• _What is expected_: The required output is every record, reproduced exactly.
(Stored data Opens)
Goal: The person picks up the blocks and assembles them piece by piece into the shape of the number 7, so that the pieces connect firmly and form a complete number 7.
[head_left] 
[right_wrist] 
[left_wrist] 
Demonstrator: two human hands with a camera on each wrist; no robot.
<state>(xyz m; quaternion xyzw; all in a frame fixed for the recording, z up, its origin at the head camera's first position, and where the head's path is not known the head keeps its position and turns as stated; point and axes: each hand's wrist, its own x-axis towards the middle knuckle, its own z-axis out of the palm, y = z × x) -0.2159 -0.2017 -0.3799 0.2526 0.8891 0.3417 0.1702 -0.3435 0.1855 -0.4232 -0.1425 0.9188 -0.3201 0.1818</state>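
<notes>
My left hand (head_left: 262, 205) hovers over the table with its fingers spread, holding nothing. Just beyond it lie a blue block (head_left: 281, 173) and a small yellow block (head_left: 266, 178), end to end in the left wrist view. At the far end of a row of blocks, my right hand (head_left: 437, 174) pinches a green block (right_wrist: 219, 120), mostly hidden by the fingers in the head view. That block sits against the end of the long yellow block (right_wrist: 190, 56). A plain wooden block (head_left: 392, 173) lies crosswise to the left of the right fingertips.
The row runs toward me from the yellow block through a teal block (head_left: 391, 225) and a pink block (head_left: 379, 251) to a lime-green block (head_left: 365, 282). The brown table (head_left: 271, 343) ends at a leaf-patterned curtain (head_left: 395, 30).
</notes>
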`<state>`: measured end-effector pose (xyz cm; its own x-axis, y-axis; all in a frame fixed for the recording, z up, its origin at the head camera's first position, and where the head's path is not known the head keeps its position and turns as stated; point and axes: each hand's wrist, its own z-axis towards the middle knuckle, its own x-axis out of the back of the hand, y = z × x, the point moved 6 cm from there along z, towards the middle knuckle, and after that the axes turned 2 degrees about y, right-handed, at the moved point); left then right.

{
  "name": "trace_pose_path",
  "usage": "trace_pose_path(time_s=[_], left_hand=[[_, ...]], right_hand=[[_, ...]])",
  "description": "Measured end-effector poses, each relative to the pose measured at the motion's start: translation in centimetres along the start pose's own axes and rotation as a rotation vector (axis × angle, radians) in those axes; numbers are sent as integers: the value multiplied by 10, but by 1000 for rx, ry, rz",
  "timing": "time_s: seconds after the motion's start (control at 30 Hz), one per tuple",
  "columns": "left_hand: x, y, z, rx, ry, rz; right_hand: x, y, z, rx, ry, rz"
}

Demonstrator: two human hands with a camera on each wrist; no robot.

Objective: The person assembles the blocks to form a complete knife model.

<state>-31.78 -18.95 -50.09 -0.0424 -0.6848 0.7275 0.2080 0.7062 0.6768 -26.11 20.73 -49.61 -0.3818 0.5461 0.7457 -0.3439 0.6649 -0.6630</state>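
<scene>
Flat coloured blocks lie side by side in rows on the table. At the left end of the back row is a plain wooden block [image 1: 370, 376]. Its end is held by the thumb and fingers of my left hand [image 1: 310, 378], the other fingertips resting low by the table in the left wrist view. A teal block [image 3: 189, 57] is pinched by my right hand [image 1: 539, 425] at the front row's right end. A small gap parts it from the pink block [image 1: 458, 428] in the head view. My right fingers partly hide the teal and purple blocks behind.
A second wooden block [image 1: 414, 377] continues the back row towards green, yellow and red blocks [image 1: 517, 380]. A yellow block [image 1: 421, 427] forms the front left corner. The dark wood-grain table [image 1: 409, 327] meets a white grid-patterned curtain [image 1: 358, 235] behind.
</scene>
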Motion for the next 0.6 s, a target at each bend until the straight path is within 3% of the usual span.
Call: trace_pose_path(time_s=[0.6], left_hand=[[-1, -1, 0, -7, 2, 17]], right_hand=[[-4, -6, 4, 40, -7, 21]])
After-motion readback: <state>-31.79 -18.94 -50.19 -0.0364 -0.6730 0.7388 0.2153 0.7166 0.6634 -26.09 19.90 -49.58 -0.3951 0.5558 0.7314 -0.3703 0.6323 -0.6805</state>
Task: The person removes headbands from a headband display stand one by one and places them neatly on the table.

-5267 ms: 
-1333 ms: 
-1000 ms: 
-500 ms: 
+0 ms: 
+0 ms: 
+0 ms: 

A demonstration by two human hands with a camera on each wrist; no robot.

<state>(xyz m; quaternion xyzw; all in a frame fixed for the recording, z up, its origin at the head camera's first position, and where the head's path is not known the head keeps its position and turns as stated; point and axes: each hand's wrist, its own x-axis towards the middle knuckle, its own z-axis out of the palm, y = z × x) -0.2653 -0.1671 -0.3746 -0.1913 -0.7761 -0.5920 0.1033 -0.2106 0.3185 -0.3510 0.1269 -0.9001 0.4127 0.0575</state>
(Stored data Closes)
• _Solution for this problem_:
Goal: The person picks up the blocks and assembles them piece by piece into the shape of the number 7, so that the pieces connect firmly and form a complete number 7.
[head_left] 
[right_wrist] 
[left_wrist] 
Demonstrator: two human hands with a camera on each wrist; no robot.
<state>(xyz m; quaternion xyzw; all in a frame fixed for the recording, z up, its origin at the head camera's first position, and where the head's path is not known the head keeps its position and turns as stated; point and axes: each hand's wrist, its own x-axis towards the middle knuckle, its own z-axis out of the palm, y = z × x) -0.2159 -0.2017 -0.3799 0.2526 0.8891 0.3417 0.1702 -0.3435 0.1855 -0.4232 -0.1425 0.9188 -0.3201 0.1818</state>
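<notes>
My left hand (head_left: 262, 205) hovers over the table with its fingers spread, holding nothing. Just beyond it lie a blue block (head_left: 281, 173) and a small yellow block (head_left: 266, 178), end to end in the left wrist view. At the far end of a row of blocks, my right hand (head_left: 437, 174) pinches a green block (right_wrist: 219, 120), mostly hidden by the fingers in the head view. That block sits against the end of the long yellow block (right_wrist: 190, 56). A plain wooden block (head_left: 392, 173) lies crosswise to the left of the right fingertips.
The row runs toward me from the yellow block through a teal block (head_left: 391, 225) and a pink block (head_left: 379, 251) to a lime-green block (head_left: 365, 282). The brown table (head_left: 271, 343) ends at a leaf-patterned curtain (head_left: 395, 30).
</notes>
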`<state>`: measured end-effector pose (xyz cm; its own x-axis, y-axis; all in a frame fixed for the recording, z up, its origin at the head camera's first position, and where the head's path is not known the head keeps its position and turns as stated; point and axes: each hand's wrist, its own z-axis towards the middle knuckle, its own x-axis out of the back of the hand, y = z × x, the point moved 6 cm from there along z, towards the middle knuckle, and after that the axes turned 2 degrees about y, right-handed, at the moved point); left then right.

{
  "name": "trace_pose_path",
  "usage": "trace_pose_path(time_s=[_], left_hand=[[_, ...]], right_hand=[[_, ...]])",
  "description": "Measured end-effector poses, each relative to the pose measured at the motion's start: translation in centimetres along the start pose's own axes and rotation as a rotation vector (axis × angle, radians) in those axes; numbers are sent as integers: the value multiplied by 10, but by 1000 for rx, ry, rz",
  "timing": "time_s: seconds after the motion's start (control at 30 Hz), one per tuple",
  "columns": "left_hand: x, y, z, rx, ry, rz; right_hand: x, y, z, rx, ry, rz"
}

Demonstrator: two human hands with a camera on each wrist; no robot.

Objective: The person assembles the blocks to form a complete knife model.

<state>-31.78 -18.95 -50.09 -0.0424 -0.6848 0.7275 0.2080 0.7062 0.6768 -26.11 20.73 -49.61 -0.3818 0.5461 0.7457 -0.3439 0.6649 -0.6630</state>
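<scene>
Flat coloured blocks lie side by side in rows on the table. At the left end of the back row is a plain wooden block [image 1: 370, 376]. Its end is held by the thumb and fingers of my left hand [image 1: 310, 378], the other fingertips resting low by the table in the left wrist view. A teal block [image 3: 189, 57] is pinched by my right hand [image 1: 539, 425] at the front row's right end. A small gap parts it from the pink block [image 1: 458, 428] in the head view. My right fingers partly hide the teal and purple blocks behind.
A second wooden block [image 1: 414, 377] continues the back row towards green, yellow and red blocks [image 1: 517, 380]. A yellow block [image 1: 421, 427] forms the front left corner. The dark wood-grain table [image 1: 409, 327] meets a white grid-patterned curtain [image 1: 358, 235] behind.
</scene>
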Motion for the next 0.6 s, a target at each bend until the straight path is within 3% of the usual span.
Call: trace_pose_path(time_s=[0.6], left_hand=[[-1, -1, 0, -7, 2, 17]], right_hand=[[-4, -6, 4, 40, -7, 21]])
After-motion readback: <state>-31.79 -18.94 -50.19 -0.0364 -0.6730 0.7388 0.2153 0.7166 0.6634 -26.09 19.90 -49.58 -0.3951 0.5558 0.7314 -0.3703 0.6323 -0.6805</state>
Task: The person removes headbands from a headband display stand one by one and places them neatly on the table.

-5267 ms: 
-1333 ms: 
-1000 ms: 
-500 ms: 
+0 ms: 
+0 ms: 
+0 ms: 

A demonstration by two human hands with a camera on each wrist; no robot.

<state>(xyz m; quaternion xyzw; all in a frame fixed for the recording, z up, its origin at the head camera's first position, and where the head's path is not known the head keeps its position and turns as stated; point and axes: each hand's wrist, its own x-axis towards the middle knuckle, its own z-axis out of the palm, y = z × x) -0.2653 -0.1671 -0.3746 -0.1913 -0.7761 -0.5920 0.1033 -0.2106 0.3185 -0.3510 0.1269 -0.9001 0.4127 0.0575</state>

That makes the output complete.